• [Given data]
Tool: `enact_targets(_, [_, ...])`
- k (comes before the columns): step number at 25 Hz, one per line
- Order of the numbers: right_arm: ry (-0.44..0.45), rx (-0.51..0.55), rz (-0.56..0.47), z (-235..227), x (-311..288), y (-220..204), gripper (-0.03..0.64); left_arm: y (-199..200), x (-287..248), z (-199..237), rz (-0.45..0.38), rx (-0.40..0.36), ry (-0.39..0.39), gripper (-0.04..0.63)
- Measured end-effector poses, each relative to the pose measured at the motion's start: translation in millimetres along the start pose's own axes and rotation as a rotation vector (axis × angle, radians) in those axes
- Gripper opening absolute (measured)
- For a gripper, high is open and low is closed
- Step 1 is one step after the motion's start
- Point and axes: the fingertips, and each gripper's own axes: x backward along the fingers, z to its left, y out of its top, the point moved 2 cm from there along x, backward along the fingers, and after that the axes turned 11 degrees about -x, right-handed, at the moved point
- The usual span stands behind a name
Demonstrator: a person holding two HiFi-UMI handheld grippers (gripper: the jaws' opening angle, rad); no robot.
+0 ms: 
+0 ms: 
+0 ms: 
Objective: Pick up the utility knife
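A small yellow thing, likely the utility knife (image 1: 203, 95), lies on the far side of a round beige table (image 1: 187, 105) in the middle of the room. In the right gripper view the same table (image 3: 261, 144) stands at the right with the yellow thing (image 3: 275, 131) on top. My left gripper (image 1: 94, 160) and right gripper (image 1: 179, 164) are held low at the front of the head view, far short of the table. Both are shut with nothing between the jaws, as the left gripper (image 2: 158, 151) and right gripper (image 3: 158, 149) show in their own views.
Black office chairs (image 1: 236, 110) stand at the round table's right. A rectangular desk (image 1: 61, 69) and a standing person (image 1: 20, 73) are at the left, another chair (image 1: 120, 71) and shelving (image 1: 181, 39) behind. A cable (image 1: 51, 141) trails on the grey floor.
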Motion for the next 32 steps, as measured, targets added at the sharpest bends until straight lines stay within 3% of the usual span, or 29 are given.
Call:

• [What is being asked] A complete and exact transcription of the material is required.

• [Exercise response]
Tool: `enact_targets(_, [_, ...])`
- k (comes before the columns): step number at 25 Hz, one per line
- Order of the numbers: right_arm: ry (-0.44..0.45), rx (-0.51..0.55), rz (-0.56..0.47), z (-235..227), x (-311..288), y (-220..204), gripper (-0.03..0.64); left_arm: y (-199..200), x (-287..248), z (-199..237), rz (-0.45..0.38), rx (-0.40..0.36), ry (-0.39..0.39), gripper (-0.04..0.63)
- Measured end-effector poses, each relative to the pose measured at the motion's start: translation in millimetres along the start pose's own axes and rotation as a rotation vector (axis × angle, radians) in those axes
- Gripper opening absolute (measured)
- For a gripper, high is open and low is closed
- Step 1 is one step after the motion's start
- Point and axes: the fingertips, and each gripper's own axes: x backward along the fingers, z to its left, y out of its top, the point moved 2 cm from there along x, backward along the fingers, and after that the axes turned 11 degrees about -x, right-handed, at the moved point
- The usual span stands behind a name
Demonstrator: a person holding two HiFi-UMI handheld grippers (gripper: the jaws' opening angle, rad); no robot.
+0 ms: 
+0 ms: 
+0 ms: 
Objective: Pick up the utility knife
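A small yellow thing, likely the utility knife (image 1: 203, 95), lies on the far side of a round beige table (image 1: 187, 105) in the middle of the room. In the right gripper view the same table (image 3: 261, 144) stands at the right with the yellow thing (image 3: 275, 131) on top. My left gripper (image 1: 94, 160) and right gripper (image 1: 179, 164) are held low at the front of the head view, far short of the table. Both are shut with nothing between the jaws, as the left gripper (image 2: 158, 151) and right gripper (image 3: 158, 149) show in their own views.
Black office chairs (image 1: 236, 110) stand at the round table's right. A rectangular desk (image 1: 61, 69) and a standing person (image 1: 20, 73) are at the left, another chair (image 1: 120, 71) and shelving (image 1: 181, 39) behind. A cable (image 1: 51, 141) trails on the grey floor.
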Motion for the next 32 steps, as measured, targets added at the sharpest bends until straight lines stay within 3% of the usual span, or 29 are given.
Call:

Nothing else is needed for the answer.